Caitlyn Long specific noted that valuing the assets at *par* is the bailout.
It's weird to call it a bailout, when the regulators literally walked through the front doors and put these institutions into receivership. Acting like it's outrageous that the government would protect depositors, when anybody who isn't an anarcho-capitalist or extreme libertarian is, has obviously been sleeping through the whole part where, yes, we have regulatory bodies with the legal mandate and authority, authorized by Congress, to protect depositors in events exactly like this.
So why the difference between uninsured and insured deposits?
Origin of that policy relates to the size of uninsured deposits enabling different risk taking than that of insured deposits
I think I'm done for the day arguing with anarcho-capitalists and extreme libertarians who are primarily concerned fitting these events into a political narrative, rather than adjudicating them on the merits.
I for one am genuinely just not very smart and am trying to figure out what's happening. I don't know where to look and I largely depend on folks who have historically checked out with integrity and proficiency in this area. I think you might be misinterpreting folks like myself.
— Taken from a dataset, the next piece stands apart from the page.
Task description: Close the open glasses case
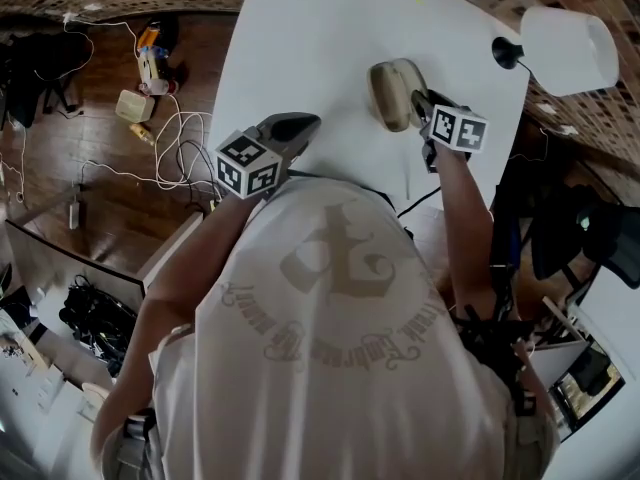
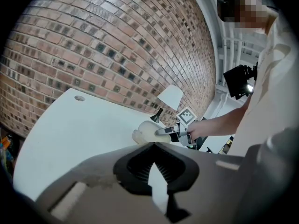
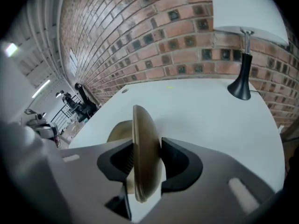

Maybe not you. But a lot of people are trying to turn this is to a political cudgel, and many in so doing, are just making shit up without any regards to the facts.
I mean the bitcoin sphere does seem full of libertarians and anarcho-capitalists... It's kind of what you should expect.
#[10]
Here is a list of qualifying collateral.
Are any of these assets trading below par?
😂😂😂
The current value of their treasuries aren’t whole so they don’t have the balance sheet to support withdrawal requests.
If they could hold to maturity fine but they clearly can’t. How many other banks are fucked in the same way.
The book valuation is fine.
The problem is that the bond market isn’t liquid enough to support a run of deposit withdrawals.
The Fed is offering a way for banks to get cash liquidity from their bond holdings without selling bonds.
That makes it clear. Think the solution is a good one?
Not really.
Any bank who is known to touch that discount window, risks suffering a withdrawal run.
Strong banks don’t need it.
Of course…it’s a…

Still sounds a bit like printing money for a market with no buyers.
Daily traded volume for US Treasuries is about $500bn.
If there are $100bn of withdrawals tomorrow and banks have to liquidate bonds to provide liquidity for those, then that’s gonna crater T-Bills and push interest rates higher.
So the Fed has stepped in and offered a route for banks to get cash without selling their UST.
Lots of money will move tomorrow, some banks will struggle, but UST should be solid and interest rates and money markets should be insulated.
I understand the solution but I think it weird manipulation of markets by government has appearantly been so normalized. And I would understand you don't see this is manipulation because it a 'loan' but it isn't healthy either.
Yes. Regulated markets are by definition "manipulated" by regulators. The sky is also blue.
It’s always been this way.
This is a $25bn program. It’s small in the scheme of Open Market Operations.
QE ran for 5 years and was $85bn per month.
Also QE was asset purchases and not loans. Meaning QE liquidity injections stayed in the system indefinitely, whereas BTFP will be repaid and drained from the system within a year.